Over the next five years, the Government hopes the scheme will expand from 370 to 850 places, with up to 12 per cent of Oxbridge graduates choosing it as an option.
Lord Adonis insisted that reducing the exclusivity of the scheme, which now operates in London, the West Midlands and the North West, would not compromise the quality of graduates recruited.
The programme has been praised by Ofsted, although concerns have been raised about the ability of young teachers to control challenging classes after just six weeks of intensive training. The scheme has also been criticised for being hailed as the answer to recruitment problems in difficult schools - as half of recruits leave after two years.
The Prince of Wales visited a former sink school in east London to celebrate becoming patron of Teach First this week. He met Bethnal Green Technology College's nine Teach First teachers, some of whom are celebrating the end of their first year in the profession.
One, Marie Hamer, played a key role in the school's battle out of special measures, co-ordinating activities to allow pupils to have their voices heard in the school.
In an imaginative presentation to the Prince, pupils explained how the school turned itself around - and compared Ms Hamer to a "fairy" who had "banished the darkness" in the school.
Mark Keary, the headteacher, was compared to a "demon king" who had given pupils power and responsibility and had convinced the "the prince of Ofsted" to take them out of special measures.
Prince Charles, who seemed slightly baffled by the descriptions, praised Britain's ability to borrow ideas in education from the United States.

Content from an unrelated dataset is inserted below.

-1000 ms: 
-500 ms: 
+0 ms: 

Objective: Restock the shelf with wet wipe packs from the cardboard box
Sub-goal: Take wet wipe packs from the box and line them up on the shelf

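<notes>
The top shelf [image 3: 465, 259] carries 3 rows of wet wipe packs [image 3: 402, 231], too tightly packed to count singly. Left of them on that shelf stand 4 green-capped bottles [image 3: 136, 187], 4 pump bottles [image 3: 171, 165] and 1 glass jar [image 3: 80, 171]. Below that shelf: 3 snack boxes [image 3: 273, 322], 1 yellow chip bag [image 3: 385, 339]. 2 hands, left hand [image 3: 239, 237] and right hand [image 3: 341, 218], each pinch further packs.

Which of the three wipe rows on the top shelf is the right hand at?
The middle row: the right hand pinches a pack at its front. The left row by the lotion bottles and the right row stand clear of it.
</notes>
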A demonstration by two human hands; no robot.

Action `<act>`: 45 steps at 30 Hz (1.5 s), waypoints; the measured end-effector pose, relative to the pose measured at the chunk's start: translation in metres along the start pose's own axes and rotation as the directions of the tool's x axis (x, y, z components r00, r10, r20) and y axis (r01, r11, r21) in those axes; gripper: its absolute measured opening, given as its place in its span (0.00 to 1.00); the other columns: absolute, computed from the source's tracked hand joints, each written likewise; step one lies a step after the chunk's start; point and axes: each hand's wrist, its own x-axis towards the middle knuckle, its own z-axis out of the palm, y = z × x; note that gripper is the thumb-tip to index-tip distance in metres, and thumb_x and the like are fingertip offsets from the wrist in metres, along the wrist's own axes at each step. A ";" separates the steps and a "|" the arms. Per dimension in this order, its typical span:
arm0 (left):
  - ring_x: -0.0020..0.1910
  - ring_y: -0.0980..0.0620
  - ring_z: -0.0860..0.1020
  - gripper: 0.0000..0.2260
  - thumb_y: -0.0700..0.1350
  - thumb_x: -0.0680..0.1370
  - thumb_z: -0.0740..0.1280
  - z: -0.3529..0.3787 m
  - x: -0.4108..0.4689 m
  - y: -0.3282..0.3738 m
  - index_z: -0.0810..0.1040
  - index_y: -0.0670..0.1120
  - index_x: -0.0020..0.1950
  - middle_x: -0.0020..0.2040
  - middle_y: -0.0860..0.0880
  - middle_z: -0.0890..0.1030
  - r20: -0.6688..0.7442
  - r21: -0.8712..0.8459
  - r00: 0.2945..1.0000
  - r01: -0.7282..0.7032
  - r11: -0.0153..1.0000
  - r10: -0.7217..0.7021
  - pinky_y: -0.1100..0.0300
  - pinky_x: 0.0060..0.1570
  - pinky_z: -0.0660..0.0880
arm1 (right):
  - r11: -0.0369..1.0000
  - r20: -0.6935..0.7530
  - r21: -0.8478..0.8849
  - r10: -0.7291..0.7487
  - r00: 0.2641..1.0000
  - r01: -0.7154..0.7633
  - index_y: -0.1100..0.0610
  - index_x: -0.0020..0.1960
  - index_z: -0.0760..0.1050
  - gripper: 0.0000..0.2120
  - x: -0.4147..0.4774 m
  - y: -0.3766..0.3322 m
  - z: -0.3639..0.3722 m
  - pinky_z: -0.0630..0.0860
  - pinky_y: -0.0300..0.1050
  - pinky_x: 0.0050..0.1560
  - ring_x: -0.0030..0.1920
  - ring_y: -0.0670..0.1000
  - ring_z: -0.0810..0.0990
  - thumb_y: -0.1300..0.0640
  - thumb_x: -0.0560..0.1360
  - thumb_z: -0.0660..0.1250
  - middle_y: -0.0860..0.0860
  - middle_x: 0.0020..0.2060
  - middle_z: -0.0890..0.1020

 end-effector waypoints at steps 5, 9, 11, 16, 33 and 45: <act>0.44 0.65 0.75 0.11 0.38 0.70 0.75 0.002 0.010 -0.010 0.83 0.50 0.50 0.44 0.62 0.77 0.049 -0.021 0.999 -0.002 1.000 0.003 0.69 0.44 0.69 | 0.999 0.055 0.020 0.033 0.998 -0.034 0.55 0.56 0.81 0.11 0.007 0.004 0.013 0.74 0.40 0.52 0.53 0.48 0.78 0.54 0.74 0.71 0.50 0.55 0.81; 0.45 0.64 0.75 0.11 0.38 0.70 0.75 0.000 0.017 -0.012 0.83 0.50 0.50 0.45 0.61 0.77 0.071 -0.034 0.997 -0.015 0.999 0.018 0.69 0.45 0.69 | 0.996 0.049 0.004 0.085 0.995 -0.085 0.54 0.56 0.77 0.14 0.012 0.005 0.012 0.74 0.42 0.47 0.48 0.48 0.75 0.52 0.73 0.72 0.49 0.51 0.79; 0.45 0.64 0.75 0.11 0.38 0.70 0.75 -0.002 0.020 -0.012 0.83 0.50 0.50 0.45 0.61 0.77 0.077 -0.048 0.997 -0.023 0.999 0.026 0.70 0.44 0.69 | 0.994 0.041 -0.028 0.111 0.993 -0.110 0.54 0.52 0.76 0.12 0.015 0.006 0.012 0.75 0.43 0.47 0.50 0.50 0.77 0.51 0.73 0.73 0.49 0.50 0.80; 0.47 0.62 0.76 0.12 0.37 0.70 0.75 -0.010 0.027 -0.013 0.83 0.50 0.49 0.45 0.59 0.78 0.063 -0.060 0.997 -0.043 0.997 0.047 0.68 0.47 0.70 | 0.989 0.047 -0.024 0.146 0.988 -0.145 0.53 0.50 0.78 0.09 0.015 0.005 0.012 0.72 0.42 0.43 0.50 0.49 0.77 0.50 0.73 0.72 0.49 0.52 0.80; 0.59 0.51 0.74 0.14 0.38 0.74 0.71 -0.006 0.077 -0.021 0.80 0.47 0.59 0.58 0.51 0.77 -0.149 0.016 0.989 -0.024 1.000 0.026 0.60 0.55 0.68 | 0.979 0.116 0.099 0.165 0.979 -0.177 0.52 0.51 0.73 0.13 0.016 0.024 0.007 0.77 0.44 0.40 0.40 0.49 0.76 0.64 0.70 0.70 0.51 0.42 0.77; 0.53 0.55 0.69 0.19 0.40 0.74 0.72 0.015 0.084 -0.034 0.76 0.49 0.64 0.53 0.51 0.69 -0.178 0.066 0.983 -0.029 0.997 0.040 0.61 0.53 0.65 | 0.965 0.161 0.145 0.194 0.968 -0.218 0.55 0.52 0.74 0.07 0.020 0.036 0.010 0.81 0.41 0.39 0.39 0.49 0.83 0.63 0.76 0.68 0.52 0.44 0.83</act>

Teach First is the English version of the Teach for America programme.
"It's intriguing to find how many interesting and innovative ideas have has their origin in the USA," he said. "I would like to think some of our interesting and innovative ideas go the other way.
"This cross-fertilisation across the pond is enormously advantageous."
The Department for Children, Schools and Families is also embracing the American concept of "studio schools" which provide practical learning for pupils excluded from the mainstream.
Teach First is the latest high profile education initiative to be linked to the Prince of Wales. His Prince's Teaching Institute, designed to help teachers improve their subject knowledge, ran its annual summer schools for the seventh consecutive year in June.